Description of the task → Using the lines below, work out the count of those that hold "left". Give the number only.

• • • •

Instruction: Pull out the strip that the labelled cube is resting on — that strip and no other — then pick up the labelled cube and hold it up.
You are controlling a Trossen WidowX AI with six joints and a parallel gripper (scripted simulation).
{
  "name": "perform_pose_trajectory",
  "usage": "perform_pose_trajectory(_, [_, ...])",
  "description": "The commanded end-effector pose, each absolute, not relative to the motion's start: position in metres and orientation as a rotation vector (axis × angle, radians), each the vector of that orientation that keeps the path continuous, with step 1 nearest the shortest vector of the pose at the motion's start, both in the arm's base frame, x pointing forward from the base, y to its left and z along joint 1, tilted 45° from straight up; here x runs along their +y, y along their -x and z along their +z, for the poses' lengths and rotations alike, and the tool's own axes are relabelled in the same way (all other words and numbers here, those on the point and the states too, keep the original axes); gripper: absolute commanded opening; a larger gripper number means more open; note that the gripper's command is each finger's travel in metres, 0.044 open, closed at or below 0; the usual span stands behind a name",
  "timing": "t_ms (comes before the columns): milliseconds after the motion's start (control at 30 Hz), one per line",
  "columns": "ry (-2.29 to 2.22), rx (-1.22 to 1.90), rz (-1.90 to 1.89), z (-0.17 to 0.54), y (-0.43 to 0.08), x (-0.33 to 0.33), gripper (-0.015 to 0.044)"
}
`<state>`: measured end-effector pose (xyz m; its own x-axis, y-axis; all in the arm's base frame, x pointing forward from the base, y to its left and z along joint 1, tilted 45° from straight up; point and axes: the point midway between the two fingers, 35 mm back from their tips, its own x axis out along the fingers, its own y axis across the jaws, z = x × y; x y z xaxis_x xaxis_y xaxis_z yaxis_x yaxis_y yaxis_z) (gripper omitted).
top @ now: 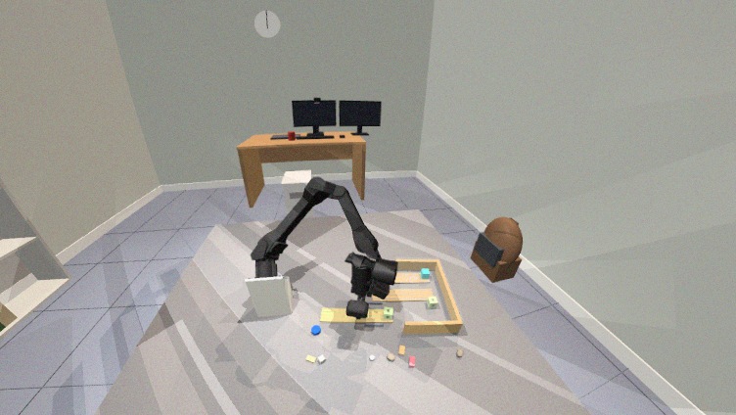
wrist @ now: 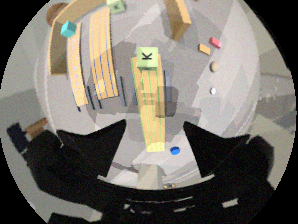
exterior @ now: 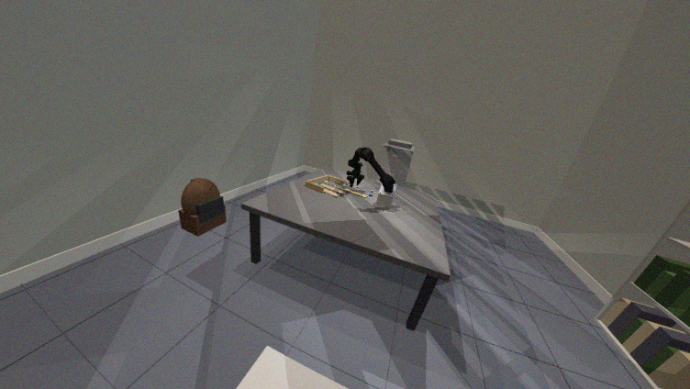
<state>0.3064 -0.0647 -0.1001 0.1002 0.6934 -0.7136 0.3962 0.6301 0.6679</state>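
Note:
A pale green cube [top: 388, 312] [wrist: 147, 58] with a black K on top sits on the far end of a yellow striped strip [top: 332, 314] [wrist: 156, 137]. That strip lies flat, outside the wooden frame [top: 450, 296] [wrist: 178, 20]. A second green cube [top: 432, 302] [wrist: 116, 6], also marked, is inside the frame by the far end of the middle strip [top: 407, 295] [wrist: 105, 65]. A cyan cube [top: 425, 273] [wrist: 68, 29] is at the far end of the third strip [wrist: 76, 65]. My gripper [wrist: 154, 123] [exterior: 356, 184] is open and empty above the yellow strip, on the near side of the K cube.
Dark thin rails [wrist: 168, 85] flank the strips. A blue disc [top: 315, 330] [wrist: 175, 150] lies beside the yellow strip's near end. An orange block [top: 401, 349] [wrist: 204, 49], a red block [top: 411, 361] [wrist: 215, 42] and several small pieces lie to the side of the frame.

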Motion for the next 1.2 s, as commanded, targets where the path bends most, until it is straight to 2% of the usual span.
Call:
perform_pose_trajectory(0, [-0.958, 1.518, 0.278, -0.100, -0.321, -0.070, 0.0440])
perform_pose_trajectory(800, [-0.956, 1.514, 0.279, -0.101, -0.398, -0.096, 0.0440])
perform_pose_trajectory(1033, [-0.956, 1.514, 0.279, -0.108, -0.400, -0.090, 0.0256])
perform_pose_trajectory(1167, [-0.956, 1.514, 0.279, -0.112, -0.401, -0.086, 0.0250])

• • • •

Solution to this exercise → 2